In a study examining the process of living according to personal values while suffering from chronic pain, 140 pain patients completed an inventory of values including categories such as family, friends, health, work and growth. The patients were also asked to record information regarding their pain, anxiety and depression. The results showed that the highest values for the patients were family and health, and the values of least importance overall were friends, growth and learning. The patients generally did not feel satisfied that they were living life according to their values, and this could be because of their level of physical and emotive functioning. The results of the study further demonstrated that those who achieved more success at living according to their values reported higher levels of acceptance, although acceptance could not reliably account for the sum of the success.

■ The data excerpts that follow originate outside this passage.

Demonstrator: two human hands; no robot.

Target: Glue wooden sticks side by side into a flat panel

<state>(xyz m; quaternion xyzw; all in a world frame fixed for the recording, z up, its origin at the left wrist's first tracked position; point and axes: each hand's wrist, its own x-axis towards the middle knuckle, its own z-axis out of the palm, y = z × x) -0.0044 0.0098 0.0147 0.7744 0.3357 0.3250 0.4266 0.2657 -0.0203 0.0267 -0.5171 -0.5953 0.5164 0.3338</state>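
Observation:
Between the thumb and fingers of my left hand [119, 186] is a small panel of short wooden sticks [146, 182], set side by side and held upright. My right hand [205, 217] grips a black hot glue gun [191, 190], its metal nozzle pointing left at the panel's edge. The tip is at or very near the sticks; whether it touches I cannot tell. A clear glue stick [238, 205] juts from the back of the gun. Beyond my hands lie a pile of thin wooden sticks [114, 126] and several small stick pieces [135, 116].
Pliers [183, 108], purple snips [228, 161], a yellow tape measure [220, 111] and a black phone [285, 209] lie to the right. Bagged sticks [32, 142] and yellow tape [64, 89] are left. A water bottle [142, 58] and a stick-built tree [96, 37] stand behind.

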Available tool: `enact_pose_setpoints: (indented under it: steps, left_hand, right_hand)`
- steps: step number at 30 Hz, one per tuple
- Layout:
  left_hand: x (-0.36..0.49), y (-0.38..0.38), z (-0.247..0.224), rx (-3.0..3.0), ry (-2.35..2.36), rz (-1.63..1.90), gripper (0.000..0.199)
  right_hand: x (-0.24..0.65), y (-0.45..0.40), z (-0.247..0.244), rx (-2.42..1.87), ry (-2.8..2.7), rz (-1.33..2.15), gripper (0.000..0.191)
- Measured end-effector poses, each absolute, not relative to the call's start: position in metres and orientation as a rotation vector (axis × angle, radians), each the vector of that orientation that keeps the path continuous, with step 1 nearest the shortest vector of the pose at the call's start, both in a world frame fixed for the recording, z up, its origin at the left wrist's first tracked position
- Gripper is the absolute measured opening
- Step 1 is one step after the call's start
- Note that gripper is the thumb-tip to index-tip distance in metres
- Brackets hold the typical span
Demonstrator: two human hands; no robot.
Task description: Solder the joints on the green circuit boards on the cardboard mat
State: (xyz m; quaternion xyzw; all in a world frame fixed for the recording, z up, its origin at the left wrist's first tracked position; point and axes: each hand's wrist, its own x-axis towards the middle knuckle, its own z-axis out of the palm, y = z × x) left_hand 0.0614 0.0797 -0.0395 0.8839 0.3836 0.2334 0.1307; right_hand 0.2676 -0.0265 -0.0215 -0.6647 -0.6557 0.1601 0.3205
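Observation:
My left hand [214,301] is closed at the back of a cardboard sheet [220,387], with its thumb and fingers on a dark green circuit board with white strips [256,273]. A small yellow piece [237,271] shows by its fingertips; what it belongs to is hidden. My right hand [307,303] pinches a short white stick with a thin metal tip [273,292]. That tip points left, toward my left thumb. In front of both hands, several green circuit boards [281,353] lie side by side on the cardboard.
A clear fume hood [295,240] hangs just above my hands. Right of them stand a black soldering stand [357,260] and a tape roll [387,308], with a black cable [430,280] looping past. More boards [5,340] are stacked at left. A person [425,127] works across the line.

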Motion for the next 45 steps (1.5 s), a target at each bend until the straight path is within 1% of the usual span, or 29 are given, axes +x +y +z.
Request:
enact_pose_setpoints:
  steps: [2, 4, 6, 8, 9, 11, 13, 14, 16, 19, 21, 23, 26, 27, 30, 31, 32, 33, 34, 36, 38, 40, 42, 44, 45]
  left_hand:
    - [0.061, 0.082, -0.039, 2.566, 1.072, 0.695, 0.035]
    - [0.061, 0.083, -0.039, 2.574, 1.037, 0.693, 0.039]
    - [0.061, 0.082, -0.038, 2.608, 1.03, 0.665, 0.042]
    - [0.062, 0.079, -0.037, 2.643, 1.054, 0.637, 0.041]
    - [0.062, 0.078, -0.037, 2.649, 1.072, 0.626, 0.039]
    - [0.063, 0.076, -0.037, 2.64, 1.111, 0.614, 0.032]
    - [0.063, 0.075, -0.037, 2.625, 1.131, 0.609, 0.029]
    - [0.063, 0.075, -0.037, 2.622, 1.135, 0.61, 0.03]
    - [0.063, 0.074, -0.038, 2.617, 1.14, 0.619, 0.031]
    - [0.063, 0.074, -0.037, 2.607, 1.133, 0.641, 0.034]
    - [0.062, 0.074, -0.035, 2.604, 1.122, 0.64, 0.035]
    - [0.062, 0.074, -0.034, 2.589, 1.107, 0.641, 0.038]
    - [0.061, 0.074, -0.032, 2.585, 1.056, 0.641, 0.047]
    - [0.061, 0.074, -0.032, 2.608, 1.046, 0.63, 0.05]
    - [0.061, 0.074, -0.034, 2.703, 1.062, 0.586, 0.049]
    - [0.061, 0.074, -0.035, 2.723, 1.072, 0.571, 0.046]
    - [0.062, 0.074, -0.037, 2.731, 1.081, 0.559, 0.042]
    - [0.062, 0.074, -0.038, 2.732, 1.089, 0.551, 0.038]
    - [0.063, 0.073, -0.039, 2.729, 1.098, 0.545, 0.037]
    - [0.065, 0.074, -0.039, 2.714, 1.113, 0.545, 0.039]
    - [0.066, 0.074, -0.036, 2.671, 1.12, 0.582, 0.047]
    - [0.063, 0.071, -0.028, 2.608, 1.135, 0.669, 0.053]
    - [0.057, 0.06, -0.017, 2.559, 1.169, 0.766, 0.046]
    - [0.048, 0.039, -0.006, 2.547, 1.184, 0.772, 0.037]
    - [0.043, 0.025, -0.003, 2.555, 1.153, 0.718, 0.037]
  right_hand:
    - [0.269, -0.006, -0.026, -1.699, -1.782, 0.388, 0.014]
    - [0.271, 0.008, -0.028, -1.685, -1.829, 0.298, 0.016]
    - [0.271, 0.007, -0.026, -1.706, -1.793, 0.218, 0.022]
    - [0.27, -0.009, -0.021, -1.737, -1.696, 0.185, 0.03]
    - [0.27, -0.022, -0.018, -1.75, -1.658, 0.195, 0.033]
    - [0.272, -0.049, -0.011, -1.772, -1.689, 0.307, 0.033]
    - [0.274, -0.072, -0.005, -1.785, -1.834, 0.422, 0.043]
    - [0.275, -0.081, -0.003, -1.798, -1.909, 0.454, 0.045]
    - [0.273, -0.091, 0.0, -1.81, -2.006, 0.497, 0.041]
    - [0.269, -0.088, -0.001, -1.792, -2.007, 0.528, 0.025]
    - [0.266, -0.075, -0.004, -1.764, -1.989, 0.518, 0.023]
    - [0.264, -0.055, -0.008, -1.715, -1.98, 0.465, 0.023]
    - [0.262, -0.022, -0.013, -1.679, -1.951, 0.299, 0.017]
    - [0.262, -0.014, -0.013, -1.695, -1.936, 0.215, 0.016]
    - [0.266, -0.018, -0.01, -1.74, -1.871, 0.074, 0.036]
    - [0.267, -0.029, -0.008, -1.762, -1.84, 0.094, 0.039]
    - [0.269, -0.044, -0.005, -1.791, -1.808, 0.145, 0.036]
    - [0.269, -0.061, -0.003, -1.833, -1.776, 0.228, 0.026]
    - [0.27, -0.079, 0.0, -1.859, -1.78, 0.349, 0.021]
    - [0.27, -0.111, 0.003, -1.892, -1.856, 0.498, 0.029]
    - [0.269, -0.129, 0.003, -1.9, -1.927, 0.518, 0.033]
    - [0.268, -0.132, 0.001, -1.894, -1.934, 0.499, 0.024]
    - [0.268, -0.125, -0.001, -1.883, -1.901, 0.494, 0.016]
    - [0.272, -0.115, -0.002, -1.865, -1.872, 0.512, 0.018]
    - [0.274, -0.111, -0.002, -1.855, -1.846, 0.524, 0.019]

Although patients felt that overall they were not living according to their values, there was a significantly higher rate of success at living according to family values than maintaining health. In practical terms, this means that out of the areas that patients value most, they were able to achieve much more success in one area, family than the other, health.
Approaches to chronic pain that are contextually based deal with cognitive issues in a different manner than normal cognitive-behavioural approaches. Approaches that are contextually based seek to change the operation of negative thoughts and the way in which they are experienced, which affects other behaviours. A large quantity of the work devoted to these types of approaches involves releasing maladaptive cognitive forces on behaviour and intensifying behavioural elasticity through cognitive de-fusion. Approaches that are founded upon values add an aspect to this type of treatment. Articulating values during treatment for chronic pain is equivalent to adding cognitive influences to behaviour sequences.
On a practical level, the conceptualisations of the cognitive behavioural model of chronic pain can help to explain how patients deal with their pain, particularly the cognitive and meta-cognitive interactions they have with their symptoms and other factors that influence their quality of life and their approach to their pain.